Another long look at the board & it seems like wire #1 needs to be connected to a positive supply. I start it out +5V. Sure enough other lights start to come on. Keeping off one bit at a time I can now light all of the lights except D50..53 and D40..42. These are the top four & three lights on the bar graphs. Obvisouly these must be wired in series.
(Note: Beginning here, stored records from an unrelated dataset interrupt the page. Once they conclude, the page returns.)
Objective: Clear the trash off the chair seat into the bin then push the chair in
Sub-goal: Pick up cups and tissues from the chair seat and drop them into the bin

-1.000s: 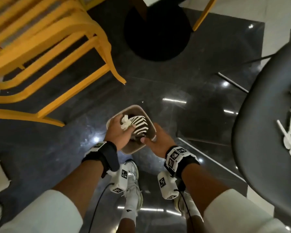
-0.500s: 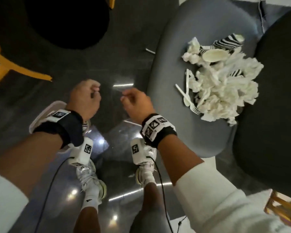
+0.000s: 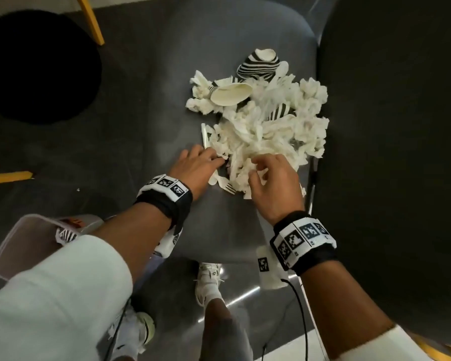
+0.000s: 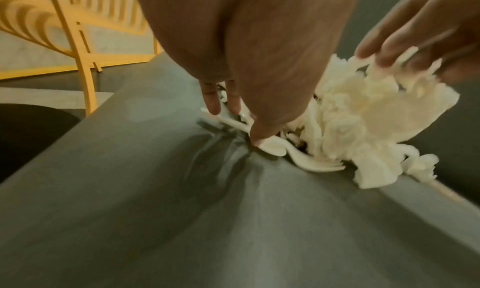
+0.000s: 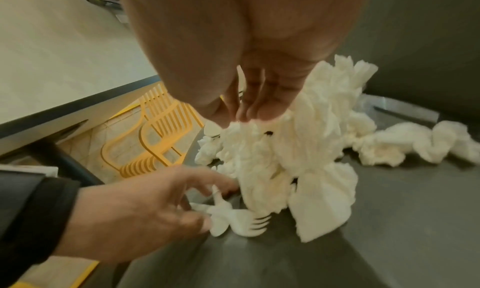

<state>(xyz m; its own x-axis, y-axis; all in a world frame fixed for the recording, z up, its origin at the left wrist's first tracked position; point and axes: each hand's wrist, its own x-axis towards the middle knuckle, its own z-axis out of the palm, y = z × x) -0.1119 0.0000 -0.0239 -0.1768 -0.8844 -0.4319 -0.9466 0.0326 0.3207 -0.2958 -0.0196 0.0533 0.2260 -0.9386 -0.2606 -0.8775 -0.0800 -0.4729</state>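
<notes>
A heap of crumpled white tissues [image 3: 266,121], striped paper cups [image 3: 258,65] and plastic cutlery lies on the grey chair seat [image 3: 167,100]. My left hand [image 3: 214,160] is at the heap's near left edge. It pinches a white plastic fork [image 5: 249,224] and spoon between thumb and fingers. My right hand [image 3: 258,165] grips a wad of tissue [image 5: 259,155] at the heap's near edge, and the wad hangs from its fingers above the seat. The bin [image 3: 29,243] stands on the floor at lower left, partly hidden by my left sleeve, with a striped cup inside.
The chair's dark backrest [image 3: 388,152] rises along the right. A black round table base [image 3: 37,69] and yellow chair legs [image 3: 91,22] stand on the dark floor to the left. My feet are under the seat's near edge.
A second ago both hands held a striped cup and tissue over the bin. They came away holding nothing, swung right to the chair, and now grip cutlery and tissue.
</notes>
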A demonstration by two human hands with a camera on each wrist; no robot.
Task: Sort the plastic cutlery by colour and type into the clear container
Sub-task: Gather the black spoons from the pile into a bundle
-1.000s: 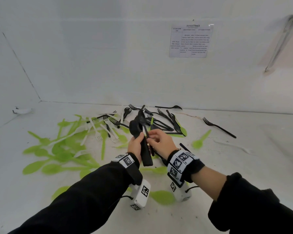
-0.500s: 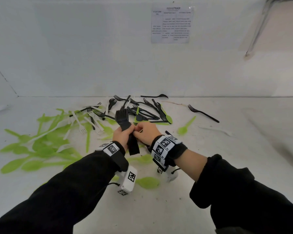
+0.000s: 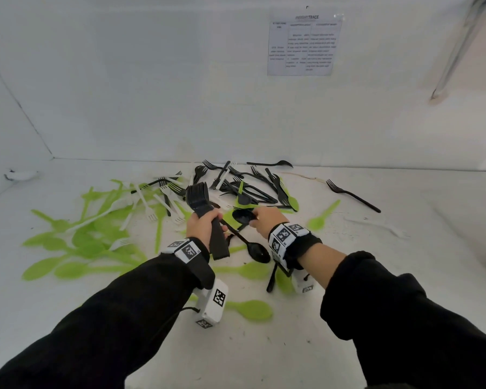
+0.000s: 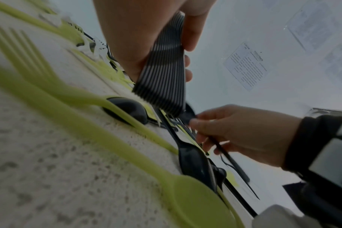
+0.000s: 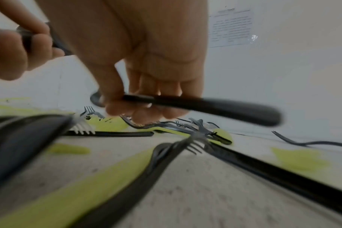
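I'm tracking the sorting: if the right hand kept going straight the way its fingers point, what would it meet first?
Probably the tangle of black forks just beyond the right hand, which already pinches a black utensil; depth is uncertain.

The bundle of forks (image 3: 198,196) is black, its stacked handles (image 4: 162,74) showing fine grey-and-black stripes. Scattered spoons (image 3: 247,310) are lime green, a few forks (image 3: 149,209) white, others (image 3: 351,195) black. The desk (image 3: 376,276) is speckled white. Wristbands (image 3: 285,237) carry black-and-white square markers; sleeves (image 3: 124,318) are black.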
Sure enough, when I attempt to light D49 it works, D49 + D50 it works but get dim D49 + D50 + D51 -- no luck.

So, I change the voltage on wire #1 to +9. This gets me D49 + D50 + D51 + D52 though again with each new light the whole strand dims. Well, since the batteries are +12V it makes sense that maybe that's what's needed. Sure enough, +12V on wire #1 works. So, here's the result:
BitLEDSupplyNotes
0 D49 +12 Lowest light on left bar
1 D50 +12
2 D51 +12
3 D52 +12
4 D53 +12 Highest light on the left bar
5 D45 +5 top-right RED
6 D43 +12 bottom-right RED
7 D46 +12 bottom-left YELLOW
BitLEDSupplyNotes
8 D48 +12 top-left YELLOW
9 D44 +12 middle-right YELLOW
10 D47 +12 middle-left GREEN
11 D38 +5 Lowest light on right graph
12 D39 +12
13 D40 +12
14 D41 +12
15 D42 +12 Highest light on the right bar

Misc. Notes

I find this layout very peculiar, but I'm also not a hardware guy so maybe it makes perfect sense.
  • The controller board is symetrical, so I'd have expected all of the lights on the left side would be controlled by one of the chips, and all on the right by the other. This is not the case (D46 & D44 are controlled by the opposite chips).
  • Why use two supply voltages (+5 & +12 for the leds)? I suppose 5V isn't enough to light the LEDs with everything else that it must do, but that leads to:
  • Given the previous question, why would one element of the bar graph be powered by +5, while the remainder are powered by +12?

What am I going to do with this?

Everyone likes blinkenlights. A robot could do hand-stands, back-flips, ironing, whatnot, but without blinkenlights no one cares. I'm thinking the two rows can show the power going to the left & right motors, ot the results of the front & right sensors. I'm not sure about the switches or the remaining 6 lights. I'm sure something will present itself.